W3C home > Mailing lists > Public > public-change@w3.org > September 2014

RE: Is abstraction to simple logical units a naive assumption?

From: Dennis E. Hamilton <dennis.hamilton@acm.org>
Date: Sun, 21 Sep 2014 10:28:25 -0700
To: <public-change@w3.org>
Message-ID: <006901cfd5c1$744ecf00$5cec6d00$@acm.org>
Further below my abridged original message is my liaison report to the OASIS ODF Interoperability and Conformance (OIC) TC.  This is a public document, archived at 
<https://lists.oasis-open.org/archives/oic/201308/msg00003.html>.

That report is from one year ago.  I have not participated since (and the OIC TC has closed) and do not know if there has been a change of direction.

 - Dennis

-----Original Message-----
From: Dennis E. Hamilton [mailto:dennis.hamilton@acm.org] 
Sent: Saturday, September 20, 2014 20:45
To: public-change@w3.org
Subject: Is abstraction to simple logical units a naive assumption?

[ ... ]

EFFORTS SO FAR

There are three efforts I know of that have attempted to abstract ODF and OOXML sufficient to provide high-fidelity conversion between the two document-file formats.  While that is not exactly what CTMarkup is about, I think the challenge of common abstraction is relevant.

[ ... ]

Another effort comes from Beijing.  That investigation is attempting to devise a model in which mapping up into abstractions and then down again is the approach.  I have seen only intermediate work and I can't tell what is available to the public.  I trust that this work will lead to another ISO/IEC Technical Report.

[ ... ]

-----Original Message-----
From: oic@lists.oasis-open.org [mailto:oic@lists.oasis-open.org] On Behalf Of Dennis E. Hamilton
Sent: Wednesday, August 7, 2013 14:08
To: 'OIC TC List '
Subject: [oic] FW: [office] JTC1/SC34/WG5 Liaison Report: Measuring Interoperability

FYI.  I failed to mention that another aspect that can be assessed is the degree to which detailed features are supported in a single standard.  That becomes another metric, but probably only useful in conjunction with the measured feature dependency of documents in a particular application profile.

 - Dennis

-----Original Message-----
From: office@lists.oasis-open.org [mailto:office@lists.oasis-open.org] On Behalf Of Dennis E. Hamilton
Sent: Wednesday, August 7, 2013 12:26 PM
To: 'ODF TC List '
Subject: [office] JTC1/SC34/WG5 Liaison Report: Measuring Interoperability

On 2013-06-17 I attended a meeting of ISO/IEC JTC1/SC34 WG5.  

The single topic of conversation was a proposal from China on a Measurement Model for Document Interoperability.

The contribution is by HOU Xia of Beijing Information Science and Technology University (BISTU).

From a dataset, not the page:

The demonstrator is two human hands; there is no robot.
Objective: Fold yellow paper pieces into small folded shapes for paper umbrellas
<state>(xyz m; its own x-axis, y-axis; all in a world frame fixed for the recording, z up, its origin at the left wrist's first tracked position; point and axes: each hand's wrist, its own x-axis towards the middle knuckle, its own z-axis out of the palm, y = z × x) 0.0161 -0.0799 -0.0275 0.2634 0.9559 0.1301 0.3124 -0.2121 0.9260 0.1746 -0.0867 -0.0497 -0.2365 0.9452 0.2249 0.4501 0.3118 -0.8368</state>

There is the basis for developing a JTC1 Technical Report.  The proposal is to create a New Work Item for the development of the model and its application.  This may be in the category of Exploratory Work rather than a standards-track effort, at least for now.  There will be further discussion at the September SC34 Plenary, although the NWI proposal might not come in until later, possibly early 2014.

The measurement model is being used experimentally at a proof-of-concept level at this time.

CHARACTERISTICS OF THE MEASUREMENT MODEL

The central feature of the measurement model is a hierarchical identification of document (format) features.  The idea is to capture essential features that are carried by document formats.  This is meant to be an abstraction to features that individuals perceive and control in applications that consume, present, and produce the documents.  

The identification of features is meant to be as independent of format specifics as possible, apart from the necessary dependence on the nature of electronic documents and ways that users interact with them.  

That creates the CONCEPTUAL MODEL.  For rich documents such as those supported by OOXML and ODF applications, the detailing of features is an extensive undertaking. 

CONCRETE APPLICATION TO STANDARDS

A key step in the application of the model is to standard formats.  That is, a particular format specification can be analyzed to determine how it supports features in the conceptual model, down to the finest details of the model.  Iterations in the application of the model to standards will lead to refinement of the conceptual model and possible adjustment of the identification of how features are found from one document standard to another.  This will be a substantial effort and it clearly must start at some small level and be refined over time.  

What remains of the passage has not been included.